Quería comentar que los testimonios que hay sobre la segunda guerra mundial, generalmente son de gente judía. Verdaderamente, sabían que iban a morir. Pero creo que la importancia que ha tenido este libro, por lo que se ha vendido tanto, es porque se trata de una niña que también ha vivido la guerra, no tan dramáticamente como los judíos, que esos sí que verdaderamente iban a morir, pero esta tenía posibilidad de morir también. Creo que el título lo dice. Se trata de contarlo como Ana Frank lo contó, pero es una niña que era cristiana que vivió también el tema de la guerra. Eso es lo que le está dando tanta importancia, por eso querían cogerlo como símbolo en Francia, como símbolo de la resistencia, porque todo el mundo vivió la guerra más allá de ser judío. Pienso que esa es la importancia y el horror lo vivió ella. Lo único que, “no quiero morir”, es ahí donde los judíos ya lo tenían muy claro, que iban a morir, y ella dice que no quiere morir. Quiero decir que ella vive las mismas cosas, no tanto como Ana Frank pero vive el dramatismo y el horror.

Comentario de Carmen Peces:
Nos estábamos preguntando por el título. Creo que está en relación con la frase del final cuando dice, qué bueno sería nacer. Con lo cual, ella se identifica con los muertos, con la muerte más allá de que no sepa describirlo.

Comentario de Pilar Berbén:
Recordad que la frase “Tengo 15 años y no quiero morir” aparece en la confesión que realiza con el segundo cura.

Comentario de Miguel Alonso:
Ese es uno de los detalles que más me hace dudar de la existencia del diario. Porque si se analizan las dos confesiones, la de la primera parte del libro con un sacerdote, y la segunda con otro sacerdote, algunas de las palabras son las mismas, lo cual me resulta muy sospechoso.

Comentario de Carmen Peces:
Efectivamente, nos hace preguntarnos si lo pudo escribir o no. Es toda una conjetura. Lo pudo escribir o no, tampoco es lo más importante. Pero si efectivamente no lo escribió y fue una elaboración posterior, todo lo que hablábamos respecto a todos los que han dado testimonio del horror, y no todos judíos... Semprún escribe La escritura o la vida, y es muy conmovedor en el sentido de que cuenta por qué lo tituló así.
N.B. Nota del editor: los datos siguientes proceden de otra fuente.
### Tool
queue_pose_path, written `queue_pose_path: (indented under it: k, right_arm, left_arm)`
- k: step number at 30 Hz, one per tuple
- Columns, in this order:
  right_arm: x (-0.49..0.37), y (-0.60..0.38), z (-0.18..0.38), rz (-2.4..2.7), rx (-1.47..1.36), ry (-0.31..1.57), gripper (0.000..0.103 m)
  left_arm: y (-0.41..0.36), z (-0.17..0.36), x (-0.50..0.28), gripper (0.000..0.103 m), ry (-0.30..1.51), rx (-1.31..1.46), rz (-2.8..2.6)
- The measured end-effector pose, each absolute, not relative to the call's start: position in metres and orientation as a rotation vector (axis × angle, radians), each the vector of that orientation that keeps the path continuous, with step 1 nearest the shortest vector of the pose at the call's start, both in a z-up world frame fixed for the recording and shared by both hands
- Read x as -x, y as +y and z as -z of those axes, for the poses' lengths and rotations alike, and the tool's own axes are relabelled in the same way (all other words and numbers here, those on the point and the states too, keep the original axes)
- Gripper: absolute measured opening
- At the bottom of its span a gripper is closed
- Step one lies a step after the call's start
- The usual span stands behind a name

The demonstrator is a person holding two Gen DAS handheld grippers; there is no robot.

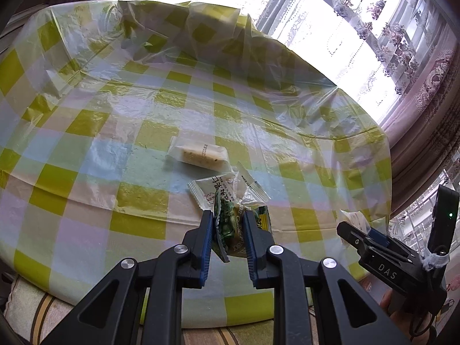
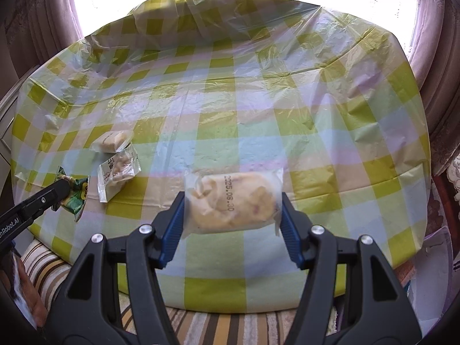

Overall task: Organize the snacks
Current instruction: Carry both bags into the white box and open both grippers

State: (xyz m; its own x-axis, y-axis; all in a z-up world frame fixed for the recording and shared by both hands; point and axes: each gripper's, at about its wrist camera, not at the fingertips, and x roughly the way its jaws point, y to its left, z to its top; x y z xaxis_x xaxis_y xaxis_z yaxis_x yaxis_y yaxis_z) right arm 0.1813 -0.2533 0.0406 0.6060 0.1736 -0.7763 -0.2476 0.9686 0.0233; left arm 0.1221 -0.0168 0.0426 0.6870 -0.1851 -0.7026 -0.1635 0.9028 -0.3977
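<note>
My left gripper [image 1: 228, 231] pinches the green snack packet [image 1: 227, 227]; my right gripper [image 2: 231, 204] clamps the frosted pastry pouch [image 2: 233, 201], both lifted over the checkered tablecloth [image 2: 258, 109], likely for grouping.

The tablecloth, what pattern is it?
The tablecloth has yellow-green, pale blue and white checks; clearest in the right wrist view.

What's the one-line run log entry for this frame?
left gripper: shut on green snack packet | right gripper: shut on frosted pastry packet | both packets held above table | two packets on table
</note>
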Motion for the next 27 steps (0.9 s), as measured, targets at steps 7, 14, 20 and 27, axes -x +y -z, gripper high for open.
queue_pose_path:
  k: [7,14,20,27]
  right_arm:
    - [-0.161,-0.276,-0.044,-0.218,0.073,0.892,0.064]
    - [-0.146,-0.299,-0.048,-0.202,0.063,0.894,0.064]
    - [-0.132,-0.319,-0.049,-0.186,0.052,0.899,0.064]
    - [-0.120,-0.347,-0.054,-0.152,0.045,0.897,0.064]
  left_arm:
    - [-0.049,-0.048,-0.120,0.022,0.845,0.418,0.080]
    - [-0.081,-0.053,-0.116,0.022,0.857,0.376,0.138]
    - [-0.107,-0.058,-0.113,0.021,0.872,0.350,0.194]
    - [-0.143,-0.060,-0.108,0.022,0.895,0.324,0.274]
En un momento dice que en principio era La escritura o la muerte, y cuenta cómo tuvo los folios en la carpeta y había una inhibición, no podía dar testimonio del horror. Si efectivamente esto es un testimonio, la cosa es muy complicada, porque está la vida en juego, pero ahora nos planteamos que quizá no lo escribió.
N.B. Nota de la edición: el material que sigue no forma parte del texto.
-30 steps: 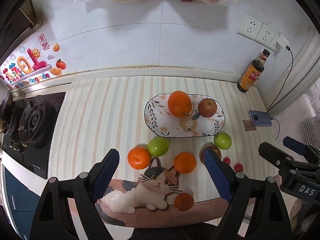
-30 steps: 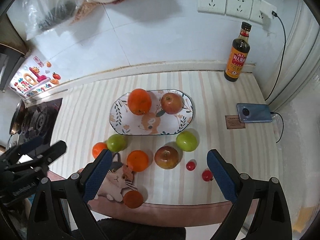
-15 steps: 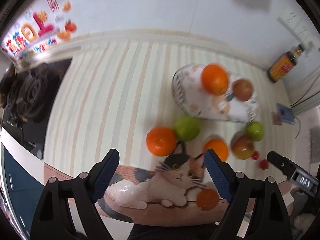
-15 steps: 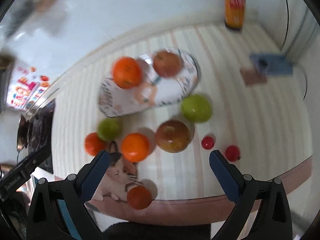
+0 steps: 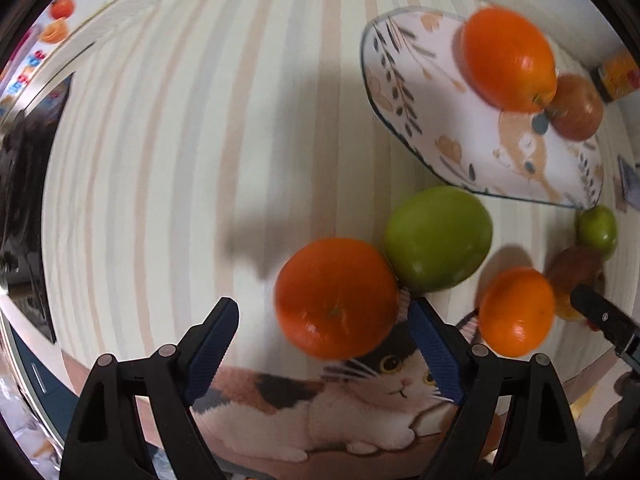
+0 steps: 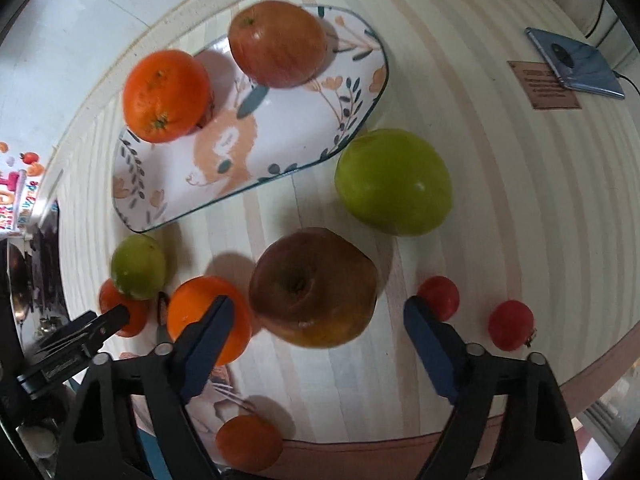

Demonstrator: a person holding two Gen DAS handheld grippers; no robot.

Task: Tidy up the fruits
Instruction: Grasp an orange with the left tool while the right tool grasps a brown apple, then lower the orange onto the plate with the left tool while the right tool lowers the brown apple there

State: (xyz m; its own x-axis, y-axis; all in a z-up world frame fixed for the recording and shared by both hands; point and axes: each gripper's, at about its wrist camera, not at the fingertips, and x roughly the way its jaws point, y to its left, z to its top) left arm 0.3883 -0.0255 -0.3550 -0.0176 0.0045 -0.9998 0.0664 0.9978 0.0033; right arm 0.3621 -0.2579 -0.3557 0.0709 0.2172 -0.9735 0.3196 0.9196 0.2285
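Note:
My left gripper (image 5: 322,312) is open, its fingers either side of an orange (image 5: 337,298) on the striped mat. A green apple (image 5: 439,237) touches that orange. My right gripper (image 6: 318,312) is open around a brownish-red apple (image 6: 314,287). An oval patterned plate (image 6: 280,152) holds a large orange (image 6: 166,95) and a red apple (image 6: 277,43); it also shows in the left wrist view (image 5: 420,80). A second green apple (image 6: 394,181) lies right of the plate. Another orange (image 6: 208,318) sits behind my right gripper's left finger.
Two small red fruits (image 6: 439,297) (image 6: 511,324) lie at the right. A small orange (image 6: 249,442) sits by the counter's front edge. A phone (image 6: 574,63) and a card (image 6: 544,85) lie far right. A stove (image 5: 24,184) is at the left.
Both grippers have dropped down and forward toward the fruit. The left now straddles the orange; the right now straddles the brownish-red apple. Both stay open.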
Comentario de Alberto Estévez:
Yo creo que no sólo se ha producido esta división entre aquellos a los que le ha gustado y aquellos a los que no le ha gustado el testimonio, el relato, sino que se ha percibido que, entre los dos bandos, ha habido por un lado, la creencia de que aquello fuera un relato de una niña de 15 años, y los otros desconfiaban, absolutamente, de que aquello estaba corregido. A todos se nos ha pasado por la cabeza. Yo creo que alguna gente que no le ha gustado, ha puesto sus dudas acerca de la veracidad, de que el relato fuera verdaderamente el de una niña de 15 años. A mí, justamente, los fallos tan clamorosos que hay, me dan la clave de que son los de una niña de quince años, y es lo que verdaderamente me conmueve. Porque, realmente, sin ser ningún experto, hay cosas que no se escapan, se leen, y bueno, ya quedaron atrás los quince años, pero a través de los hijos y de los sobrinos, ves cosas, y con quince años hay una percepción del mundo realmente distinta.
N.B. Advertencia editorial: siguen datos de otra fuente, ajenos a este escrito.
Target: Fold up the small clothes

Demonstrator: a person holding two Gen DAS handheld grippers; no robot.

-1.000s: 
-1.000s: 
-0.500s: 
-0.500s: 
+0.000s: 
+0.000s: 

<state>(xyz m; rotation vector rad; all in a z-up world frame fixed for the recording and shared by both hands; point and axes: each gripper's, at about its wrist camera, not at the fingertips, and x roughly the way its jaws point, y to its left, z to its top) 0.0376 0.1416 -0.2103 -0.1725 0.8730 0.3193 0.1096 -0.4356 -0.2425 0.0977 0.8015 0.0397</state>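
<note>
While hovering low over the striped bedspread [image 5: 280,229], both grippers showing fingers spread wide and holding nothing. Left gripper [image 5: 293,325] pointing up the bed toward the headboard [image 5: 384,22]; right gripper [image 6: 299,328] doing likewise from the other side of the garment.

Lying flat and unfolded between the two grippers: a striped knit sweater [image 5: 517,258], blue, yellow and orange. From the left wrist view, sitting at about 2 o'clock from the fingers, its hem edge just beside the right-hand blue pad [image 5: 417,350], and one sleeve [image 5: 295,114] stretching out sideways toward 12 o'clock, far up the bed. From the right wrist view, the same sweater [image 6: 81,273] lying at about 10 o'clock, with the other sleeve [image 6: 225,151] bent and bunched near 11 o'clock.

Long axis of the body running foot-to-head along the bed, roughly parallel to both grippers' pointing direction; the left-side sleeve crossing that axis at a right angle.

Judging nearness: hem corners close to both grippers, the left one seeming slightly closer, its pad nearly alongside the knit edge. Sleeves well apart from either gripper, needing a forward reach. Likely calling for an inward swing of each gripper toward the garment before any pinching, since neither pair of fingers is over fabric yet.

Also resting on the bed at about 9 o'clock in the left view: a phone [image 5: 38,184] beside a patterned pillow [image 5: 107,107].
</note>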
Yo decía en la presentación que lo rico de este ejercicio es encontrar polémicas así tan vivas como la que tuvimos hoy. La próxima cita tendrá lugar el segundo viernes de Febrero, trabajaremos el libro de Coetzee Tierras de poniente, vamos a tomar solamente el primer relato Proyecto Vietnam. Hasta la próxima y muchas gracias a todos.